In the late '60s they recorded for Date Records and Columbia Records, and in the early '70s for SSS International, Date, Curb and Wooden Nickel. With the help of Cecil Jones of Lemco Sound Studios in Lexington, the Exiles developed and polished their sound. The band changed musical styles throughout the mid-sixties and, in 1976, changed their base of operations to Lexington, KY. They shortened the name to EXILE. Regional hit records such as "Devil's Bite" and "Church Street Soul Revival" (written and produced by Tommy James) came easily as the band became a Kentucky tradition.
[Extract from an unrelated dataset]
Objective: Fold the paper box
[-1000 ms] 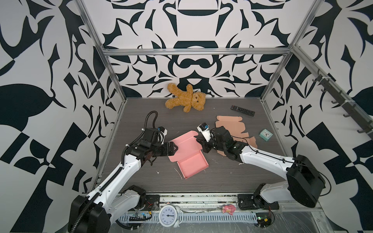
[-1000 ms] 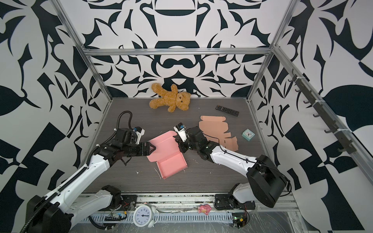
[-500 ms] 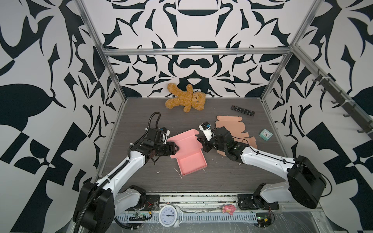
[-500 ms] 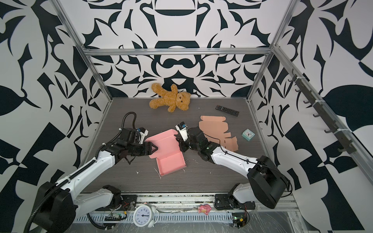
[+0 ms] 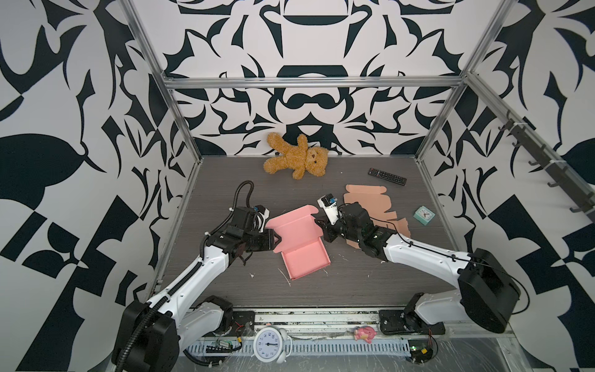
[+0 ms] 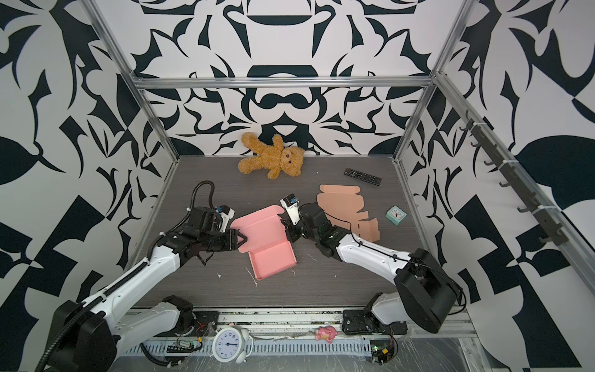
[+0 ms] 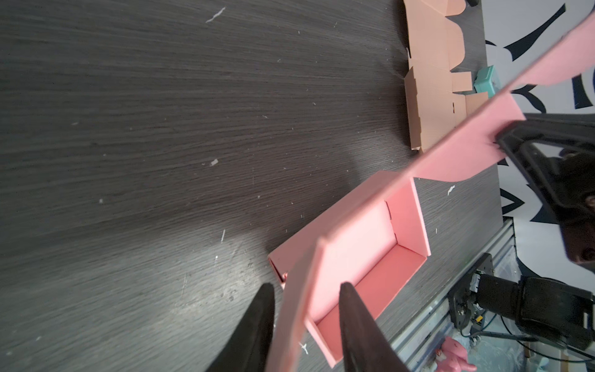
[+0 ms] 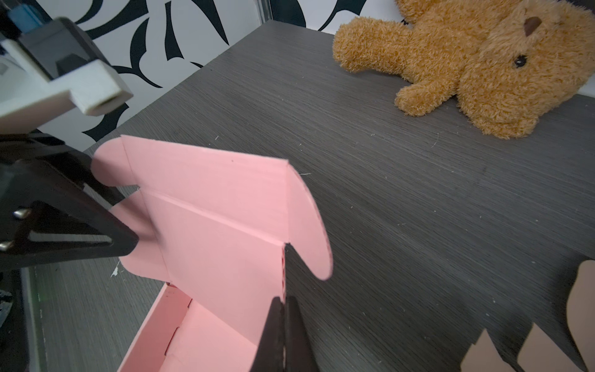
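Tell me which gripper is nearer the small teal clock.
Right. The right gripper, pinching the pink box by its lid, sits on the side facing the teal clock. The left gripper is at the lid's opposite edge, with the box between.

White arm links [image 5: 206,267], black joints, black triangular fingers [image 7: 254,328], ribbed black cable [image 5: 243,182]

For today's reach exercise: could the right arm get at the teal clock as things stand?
Probably not yet: the right gripper is shut on the pink box lid. Once freed, the way to the teal clock looks clear, over flat cardboard only.
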Controlling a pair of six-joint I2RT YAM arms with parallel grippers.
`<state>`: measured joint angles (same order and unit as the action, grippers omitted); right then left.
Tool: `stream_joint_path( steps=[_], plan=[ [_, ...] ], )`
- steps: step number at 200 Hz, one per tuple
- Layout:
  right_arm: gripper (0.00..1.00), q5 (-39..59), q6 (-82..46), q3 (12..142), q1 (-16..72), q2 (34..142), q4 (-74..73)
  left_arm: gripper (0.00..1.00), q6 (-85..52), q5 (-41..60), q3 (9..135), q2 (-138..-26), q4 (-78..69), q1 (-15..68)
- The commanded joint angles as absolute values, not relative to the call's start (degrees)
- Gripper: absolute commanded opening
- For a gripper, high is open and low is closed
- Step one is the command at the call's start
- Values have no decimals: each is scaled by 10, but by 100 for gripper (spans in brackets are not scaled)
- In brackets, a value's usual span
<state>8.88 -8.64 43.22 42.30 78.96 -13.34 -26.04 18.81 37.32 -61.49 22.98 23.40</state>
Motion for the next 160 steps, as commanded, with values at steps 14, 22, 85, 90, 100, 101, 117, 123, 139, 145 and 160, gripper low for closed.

In 1976 Exile met Mike Chapman, an Australian who had established himself as a record producer in England. He had come to the United States to find an experienced group who wrote their own material. Chapman heard a demo and went to Exile's next show. The first Exile/Chapman collaboration contained the "magic ingredient" required for success. This combination produced the Mixed Emotions album on Warner/Curb, the source of "Kiss You All Over," which remained on the pop music charts for 23 weeks, holding the No. 1 spot for a solid month. "Kiss You All Over" broke onto the charts in July 1978, but didn't reach the top until September. It remained America's favorite record for four weeks, and stayed on the best-seller list for nearly six months. Their follow up single, "You Thrill Me," also from this album, went Top 40 as well. The band had finally hit pay dirt with the #1 pop smash, and hit the road touring with Aerosmith, Heart, Dave Mason, Boston, Seals & Crofts and other hot pop acts of the late seventies throughout the U.S., Europe and Africa.